Finally, the Court found that a basic principle of regulatory interpretation supported Plaintiffs’ arguments. This principle states that “a narrow precise and specific subject is not submerged by a later enacted regulation covering a more generalized spectrum.”[23] In this case, the Court concluded that the performance standard for froth flotation mills is narrower than the EPA and Corps regulation which applies to fill material generally. Given this, the Court found that the fill rule does not supersede the more specific performance standard.[24]
Accordingly, the Ninth Circuit reversed the district court’s decision and remanded the case to the district court to vacate the mine tailings permit. The Court also vacated a second permit issued to Golbelt, Inc. for construction of the associated Cascade Point Marine Facility and the U.S. Forest Service’s Record of Decision approving the general plan, because both actions depended upon the validity of the Corps’ section 404 permit to Coeur Alaska.
Conclusion
By clarifying that discharges subject to EPA’s effluent limitations and performance standards are not subject to the Corps permitting authority, the Court has better defined the scope of Corps jurisdiction over discharges to waters of the United States. As a result, the case has application well beyond proposed mining operations in Alaska, and is relevant to operations that result in discharges that are regulated under CWA sections 301 and 306, even though those discharges would otherwise fall within the Corps’ permitting scheme.
[1] Southeast Alaska Conservation Council v. United States Army Corps of Engineers, --- F.3d ---, 2007 WL 1469694 (9th Cir. May, 22, 2007).
[2] Id. at *2.
[3] Id.
[4] Id.
[5] Plaintiffs were Southeast Alaska Conservation Council, the Sierra Club, and Lynn Canal Conservation.

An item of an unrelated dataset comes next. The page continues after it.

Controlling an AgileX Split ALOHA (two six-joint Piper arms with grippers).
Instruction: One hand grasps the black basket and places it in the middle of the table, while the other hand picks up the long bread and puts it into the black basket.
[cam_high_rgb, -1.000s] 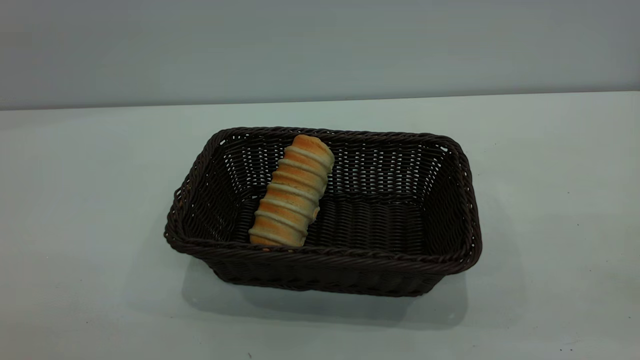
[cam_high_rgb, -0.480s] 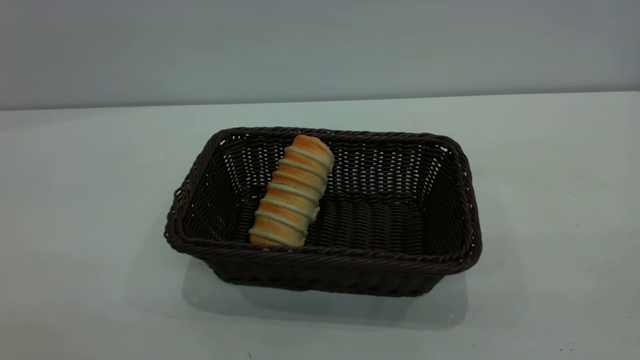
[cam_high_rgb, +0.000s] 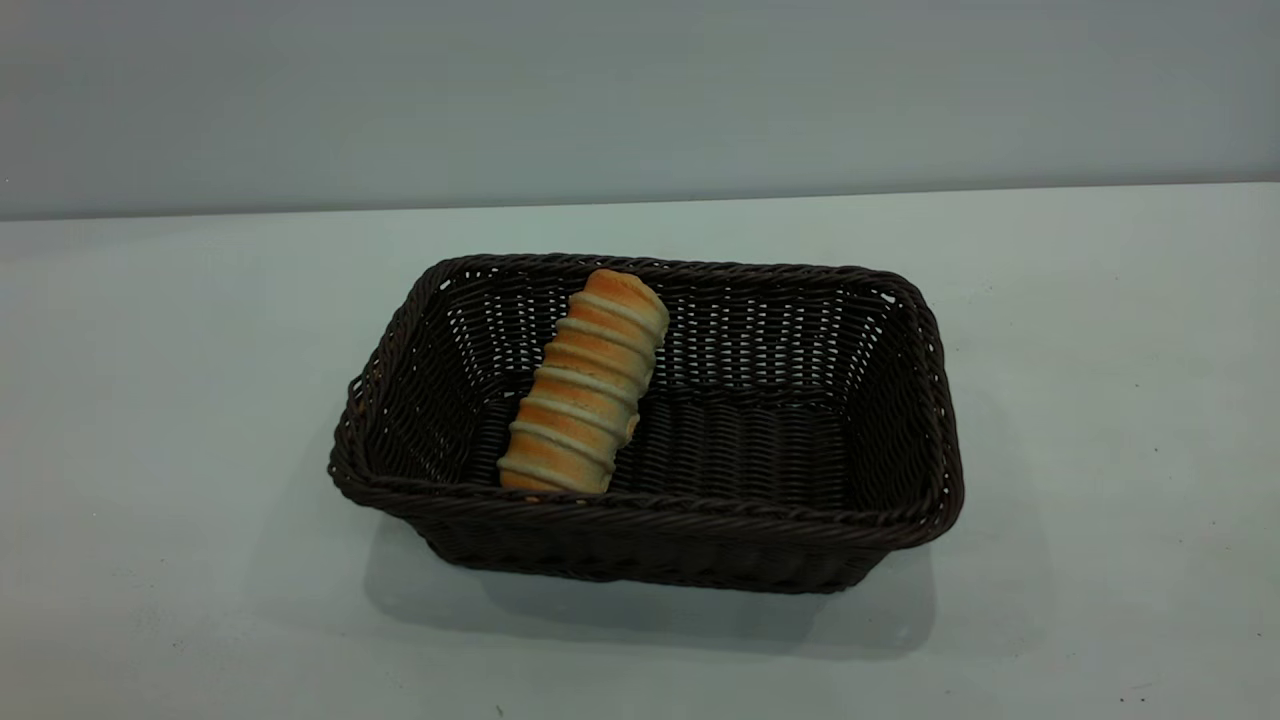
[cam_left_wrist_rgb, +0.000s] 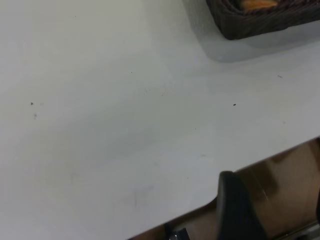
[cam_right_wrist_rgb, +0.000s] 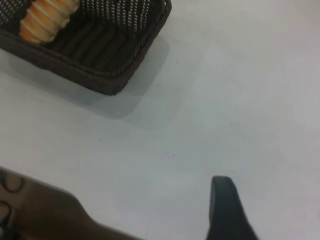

[6] The Corps also moved for a voluntary remand of the case before briefing on the merits began. The district court granted this motion on November 14, 2005.
[7] 33 U.S.C. § 1311(a).
[8] An “effluent limitation” is “any restriction established by a State or the [EPA] on quantities, rates, and concentrations of chemical, physical, biological, and other constituents which are discharged from point sources into navigable waters,…including schedules of compliance.” 33 U.S.C. § 1362(11).
[9] 33 U.S.C. § 1311(b).
[10] 33 U.S.C. § 1311(e).
[11] A “standard of performance” is “a standard for the control of the discharge of pollutants which reflects the greatest degree of effluent reduction which [EPA] determines to be achievable through application of the best available demonstrated control technology, processes, operating methods, or other alternatives, including, where practicable, a standard permitting no discharge of pollutants.” 33 U.S.C. § 1316(a)(1).
[12] 33 U.S.C. § 1316.
[13] 33 U.S.C. § 1311(e).
[14] 40 C.F.R. § 440.104(b)(1).
[15] See 33 C.F.R. § 323.2(e) (Corps regulations) and 40 C.F.R. § 232.2 (EPA regulations).
[16] Id.
[17] Id.
[18] Southeast Alaska Conservation Council, 2007 WL 1469694 at 4-6.
[19] Id. at *6.
[20] The court also noted that while section 404 does not contain exceptions for sections 301 and 306, it does contain exceptions for other provisions of the Act, and so additional exceptions should not be implied. Id. at *7.
[21] Id. at *8.
[22] Id. at *11.
[23] Id. at *13.
[24] Id. at *13.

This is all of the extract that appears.